1/24/2013

40 Years of the Culture of Death by Archbishop Samuel Aquila

I would like to share a very interesting testimony by Archbishop Samuel Aquila, the new archbishop of Denver, where he recalls his own personal experience with abortion.

"I went to college in 1968 with the idea of becoming a doctor, like my father," the archbishop begins.
He recounts how his first three years of college were spent working as a hospital orderly: "At that time, some states had approved abortion laws that I wasn't even aware of. Because of those laws, when I was in college I witnessed the results of two abortions.
"The first was in a surgical unit. I walked into an outer room and in the sink, unattended, was the body of small unborn child who had been aborted. I remember being stunned. I remember thinking that I had to baptize that child.
"The second abortion was more shocking. A young woman came into the emergency room screaming. She explained that she had had an abortion already. When the doctor sent her home, he told her she would pass the remains naturally. She was bleeding as the doctor, her boyfriend, the nurse and I placed her on a table.
"I held a basin as the doctor retrieved a tiny arm, a tiny leg and then the rest of the broken body of a tiny unborn child. I was shocked. I was saddened for the mother and child, for the doctor and the nurse. None of us would have participated in such a thing were it not an emergency.

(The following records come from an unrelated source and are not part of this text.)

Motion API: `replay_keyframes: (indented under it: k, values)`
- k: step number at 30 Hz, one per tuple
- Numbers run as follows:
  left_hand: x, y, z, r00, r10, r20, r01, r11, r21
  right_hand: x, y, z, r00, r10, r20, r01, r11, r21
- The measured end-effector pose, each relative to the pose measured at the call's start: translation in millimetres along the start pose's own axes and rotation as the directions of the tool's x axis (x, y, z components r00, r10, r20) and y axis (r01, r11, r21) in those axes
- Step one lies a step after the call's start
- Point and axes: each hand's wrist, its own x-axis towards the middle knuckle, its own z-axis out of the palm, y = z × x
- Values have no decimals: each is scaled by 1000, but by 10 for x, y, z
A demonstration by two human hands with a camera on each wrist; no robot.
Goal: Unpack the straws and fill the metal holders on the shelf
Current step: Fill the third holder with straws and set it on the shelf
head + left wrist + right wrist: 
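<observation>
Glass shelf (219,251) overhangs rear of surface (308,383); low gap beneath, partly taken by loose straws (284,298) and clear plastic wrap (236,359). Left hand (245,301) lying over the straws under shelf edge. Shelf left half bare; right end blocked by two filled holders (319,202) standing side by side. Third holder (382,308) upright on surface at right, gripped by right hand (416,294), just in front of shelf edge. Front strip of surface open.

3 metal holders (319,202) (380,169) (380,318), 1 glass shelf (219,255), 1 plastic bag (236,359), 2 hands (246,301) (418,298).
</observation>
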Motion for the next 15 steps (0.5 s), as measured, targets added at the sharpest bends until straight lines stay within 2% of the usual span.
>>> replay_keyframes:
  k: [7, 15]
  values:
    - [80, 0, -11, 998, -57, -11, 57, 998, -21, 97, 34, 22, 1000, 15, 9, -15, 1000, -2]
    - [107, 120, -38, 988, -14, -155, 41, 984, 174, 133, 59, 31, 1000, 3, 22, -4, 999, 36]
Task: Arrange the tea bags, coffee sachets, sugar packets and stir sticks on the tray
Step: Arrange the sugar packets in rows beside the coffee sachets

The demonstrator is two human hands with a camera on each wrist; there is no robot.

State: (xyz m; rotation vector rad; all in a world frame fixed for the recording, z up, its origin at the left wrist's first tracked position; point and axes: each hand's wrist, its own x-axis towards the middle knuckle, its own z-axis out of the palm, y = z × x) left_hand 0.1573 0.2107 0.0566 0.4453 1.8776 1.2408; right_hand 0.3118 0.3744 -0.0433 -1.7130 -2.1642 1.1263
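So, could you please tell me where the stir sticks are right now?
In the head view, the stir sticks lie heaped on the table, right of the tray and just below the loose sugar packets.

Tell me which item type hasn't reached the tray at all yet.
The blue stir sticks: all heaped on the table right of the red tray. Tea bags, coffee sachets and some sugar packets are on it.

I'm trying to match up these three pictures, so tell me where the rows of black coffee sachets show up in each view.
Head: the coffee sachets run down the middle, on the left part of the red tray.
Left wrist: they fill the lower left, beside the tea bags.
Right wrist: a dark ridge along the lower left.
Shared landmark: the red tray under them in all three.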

I witnessed a tiny human being destroyed by violence."
Archbishop Aquila said the memories of those events haunt him. "In the abortions I witnessed, powerful people made decisions that ended the lives of small, powerless, children. Through lies and manipulation, children were seen as objects."
"I witnessed the death of two small people who never had the chance to take a breath," the prelate wrote. "I can never forget that. And I have never been the same. My faith was weak at the time. But I knew by reason, and by what I saw, that a human life was destroyed."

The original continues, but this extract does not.